1st EGR route to introduce GR gas,

 A second EGR that introduces EGR gas via a second EGR valve from the exhaust path between the internal combustion engine body and the high-pressure turbine to the intake path between the low-pressure compressor and the high-pressure compressor Route,

 A third EGR path for introducing EGR gas via a third EGR valve from an exhaust path between the internal combustion engine body and the high-pressure turbine to an intake path between the high-pressure stage compressor and the internal combustion engine body; ,

 An EGR system for a two-stage supercharged engine, comprising: an EGR control device that opens and closes the first EGR valve, the second EGR valve, and the third EGR valve, respectively, and adjusts the valve opening.
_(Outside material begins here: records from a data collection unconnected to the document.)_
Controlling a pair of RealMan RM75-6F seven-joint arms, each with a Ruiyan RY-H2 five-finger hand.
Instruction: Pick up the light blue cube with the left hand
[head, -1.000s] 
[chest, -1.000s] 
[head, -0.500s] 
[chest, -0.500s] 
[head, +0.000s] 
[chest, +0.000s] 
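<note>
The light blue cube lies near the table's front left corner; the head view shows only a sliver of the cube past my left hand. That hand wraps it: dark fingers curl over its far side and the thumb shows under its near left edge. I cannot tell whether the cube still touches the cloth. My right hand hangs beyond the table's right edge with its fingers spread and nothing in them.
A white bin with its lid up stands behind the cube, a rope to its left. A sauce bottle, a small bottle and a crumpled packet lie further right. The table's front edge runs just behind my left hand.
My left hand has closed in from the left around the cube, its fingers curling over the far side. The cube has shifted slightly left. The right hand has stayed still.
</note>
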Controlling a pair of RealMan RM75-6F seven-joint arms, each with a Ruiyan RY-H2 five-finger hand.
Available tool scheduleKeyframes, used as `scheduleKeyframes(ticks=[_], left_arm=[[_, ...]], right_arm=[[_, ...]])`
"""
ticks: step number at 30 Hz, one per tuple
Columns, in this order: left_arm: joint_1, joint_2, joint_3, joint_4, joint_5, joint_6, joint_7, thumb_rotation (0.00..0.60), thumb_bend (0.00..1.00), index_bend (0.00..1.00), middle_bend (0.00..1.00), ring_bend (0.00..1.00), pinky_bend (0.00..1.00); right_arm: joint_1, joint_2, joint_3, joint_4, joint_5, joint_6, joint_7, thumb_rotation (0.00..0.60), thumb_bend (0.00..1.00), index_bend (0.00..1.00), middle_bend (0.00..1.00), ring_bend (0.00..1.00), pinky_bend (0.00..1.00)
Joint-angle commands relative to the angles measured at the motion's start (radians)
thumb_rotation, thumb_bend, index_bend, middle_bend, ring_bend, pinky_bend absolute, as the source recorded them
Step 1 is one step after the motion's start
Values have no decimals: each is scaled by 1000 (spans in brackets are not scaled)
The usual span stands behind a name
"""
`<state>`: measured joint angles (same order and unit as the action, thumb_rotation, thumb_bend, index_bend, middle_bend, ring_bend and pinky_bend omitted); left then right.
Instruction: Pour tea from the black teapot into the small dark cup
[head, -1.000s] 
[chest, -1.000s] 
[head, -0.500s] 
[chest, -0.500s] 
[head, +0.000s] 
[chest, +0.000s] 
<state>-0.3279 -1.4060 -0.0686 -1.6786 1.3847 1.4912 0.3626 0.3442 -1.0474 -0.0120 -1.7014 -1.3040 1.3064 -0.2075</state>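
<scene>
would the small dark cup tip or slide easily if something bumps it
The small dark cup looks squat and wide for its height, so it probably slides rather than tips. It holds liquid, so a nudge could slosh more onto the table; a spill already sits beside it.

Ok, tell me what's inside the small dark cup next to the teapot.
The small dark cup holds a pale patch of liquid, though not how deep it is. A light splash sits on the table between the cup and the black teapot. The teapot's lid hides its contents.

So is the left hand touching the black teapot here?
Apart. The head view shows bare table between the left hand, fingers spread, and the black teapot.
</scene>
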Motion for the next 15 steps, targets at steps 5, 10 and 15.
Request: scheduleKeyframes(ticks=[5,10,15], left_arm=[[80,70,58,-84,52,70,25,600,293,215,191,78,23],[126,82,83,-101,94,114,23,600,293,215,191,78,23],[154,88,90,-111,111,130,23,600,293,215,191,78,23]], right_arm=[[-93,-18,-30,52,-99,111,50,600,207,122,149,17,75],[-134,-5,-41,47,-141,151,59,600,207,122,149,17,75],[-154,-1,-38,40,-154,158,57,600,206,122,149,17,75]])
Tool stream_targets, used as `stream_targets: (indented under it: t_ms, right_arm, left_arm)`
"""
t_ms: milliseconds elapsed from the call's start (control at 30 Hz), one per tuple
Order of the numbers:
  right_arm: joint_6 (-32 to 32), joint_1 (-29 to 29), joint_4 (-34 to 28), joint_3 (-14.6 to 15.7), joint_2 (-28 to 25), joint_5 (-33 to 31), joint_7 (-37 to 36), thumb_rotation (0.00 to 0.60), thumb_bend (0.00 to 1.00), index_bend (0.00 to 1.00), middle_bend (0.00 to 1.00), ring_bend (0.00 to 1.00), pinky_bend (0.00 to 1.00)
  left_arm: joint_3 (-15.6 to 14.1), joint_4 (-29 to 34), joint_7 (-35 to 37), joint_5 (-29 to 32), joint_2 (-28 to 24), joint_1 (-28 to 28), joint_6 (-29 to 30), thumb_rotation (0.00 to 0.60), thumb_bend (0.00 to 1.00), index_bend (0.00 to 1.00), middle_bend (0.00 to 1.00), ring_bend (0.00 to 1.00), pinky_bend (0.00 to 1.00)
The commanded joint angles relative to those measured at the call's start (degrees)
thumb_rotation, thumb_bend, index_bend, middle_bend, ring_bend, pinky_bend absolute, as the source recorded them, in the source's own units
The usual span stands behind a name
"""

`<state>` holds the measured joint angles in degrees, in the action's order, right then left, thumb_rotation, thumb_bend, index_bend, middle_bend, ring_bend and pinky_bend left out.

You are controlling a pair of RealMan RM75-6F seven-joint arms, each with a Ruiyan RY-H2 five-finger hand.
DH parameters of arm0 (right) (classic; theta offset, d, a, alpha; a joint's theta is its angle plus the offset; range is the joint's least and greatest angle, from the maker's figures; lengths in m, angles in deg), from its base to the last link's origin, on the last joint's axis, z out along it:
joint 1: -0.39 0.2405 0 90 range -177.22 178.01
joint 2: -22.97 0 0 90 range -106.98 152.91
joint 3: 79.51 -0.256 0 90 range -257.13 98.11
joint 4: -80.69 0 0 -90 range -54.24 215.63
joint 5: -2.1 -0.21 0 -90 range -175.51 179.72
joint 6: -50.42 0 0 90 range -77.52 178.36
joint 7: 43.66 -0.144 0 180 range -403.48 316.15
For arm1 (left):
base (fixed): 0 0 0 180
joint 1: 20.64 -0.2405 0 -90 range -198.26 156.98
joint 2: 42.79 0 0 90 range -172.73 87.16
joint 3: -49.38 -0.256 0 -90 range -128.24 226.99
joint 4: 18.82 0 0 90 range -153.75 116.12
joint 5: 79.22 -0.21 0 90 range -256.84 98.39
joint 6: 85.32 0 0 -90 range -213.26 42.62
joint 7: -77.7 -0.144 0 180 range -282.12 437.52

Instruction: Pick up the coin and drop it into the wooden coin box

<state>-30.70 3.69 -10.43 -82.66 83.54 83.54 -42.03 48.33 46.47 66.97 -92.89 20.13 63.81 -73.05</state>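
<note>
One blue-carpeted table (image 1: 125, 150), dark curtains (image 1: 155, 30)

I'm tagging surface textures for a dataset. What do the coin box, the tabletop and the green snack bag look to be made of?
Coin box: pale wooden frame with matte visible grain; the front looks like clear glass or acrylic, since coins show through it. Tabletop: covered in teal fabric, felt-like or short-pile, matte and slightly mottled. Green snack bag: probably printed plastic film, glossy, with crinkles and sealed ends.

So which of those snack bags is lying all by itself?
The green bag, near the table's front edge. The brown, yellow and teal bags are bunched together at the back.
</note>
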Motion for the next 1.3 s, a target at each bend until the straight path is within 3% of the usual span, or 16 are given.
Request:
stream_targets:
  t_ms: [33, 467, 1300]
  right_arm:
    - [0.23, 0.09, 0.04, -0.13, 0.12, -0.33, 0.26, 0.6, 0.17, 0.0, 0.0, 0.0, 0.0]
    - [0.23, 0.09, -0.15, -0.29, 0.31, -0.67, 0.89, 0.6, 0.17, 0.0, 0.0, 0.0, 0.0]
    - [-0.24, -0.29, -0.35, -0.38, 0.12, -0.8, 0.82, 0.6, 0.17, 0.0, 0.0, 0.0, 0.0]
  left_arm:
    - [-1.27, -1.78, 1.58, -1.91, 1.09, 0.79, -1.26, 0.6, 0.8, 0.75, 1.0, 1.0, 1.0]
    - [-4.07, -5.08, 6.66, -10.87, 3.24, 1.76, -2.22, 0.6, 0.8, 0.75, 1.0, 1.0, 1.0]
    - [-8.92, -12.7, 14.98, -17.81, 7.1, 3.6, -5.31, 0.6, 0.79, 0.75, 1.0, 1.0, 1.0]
 [2] When the EGR control device performs EGR,

 Operating condition force of the internal combustion engine When in the low-speed or medium-speed rotation operation region and in the low-load or medium-load operation region, or when in the low-speed rotation operation region and in the high-load operation region

 When an intermediate exhaust pressure that is an exhaust pressure between the high-pressure stage turbine and the low-pressure stage turbine is greater than an intermediate supercharging pressure that is a supercharging pressure between the low-pressure stage compressor and the high-pressure stage compressor, The first EGR valve and the second EGR valve are opened and closed and the opening degree of the valve is controlled, and the first EGR control is performed to close the third EGR valve.

When the intermediate exhaust pressure is equal to or lower than the intermediate supercharging pressure, the second EGR valve and the third EGR valve are opened / closed and the opening degree of the valve is controlled, and the second EGR control for closing the first EGR valve is performed. The EGR system for a two-stage supercharged engine according to claim 1, wherein:

[3] When the EGR control device performs EGR,

 When the operating condition of the internal combustion engine is in the medium speed rotation operation region and the high load operation region, the second EGR valve and the third EGR valve are opened and closed and the valve opening degree is controlled, and the first E GR valve is closed. 2. The EGR system for a two-stage turbocharged engine according to claim 1, wherein the third EGR control for setting the state is performed.

 [4] When the EGR control device performs EGR,

 When the operating condition of the internal combustion engine is in the high-speed rotation operation region, the fourth EGR control is performed to open and close the third EGR valve and control the valve opening degree, and to close the first EGR valve and the second EGR valve. The EGR system for a two-stage turbocharged engine according to claim 1, wherein the EGR system is used.

 [5] The intercooler is provided downstream of the low-pressure compressor and in an intake path upstream of both the connection part of the first EGR path and the connection part of the second EGR path. The EGR system for a two-stage turbocharged engine according to any one of claims 1 to 4.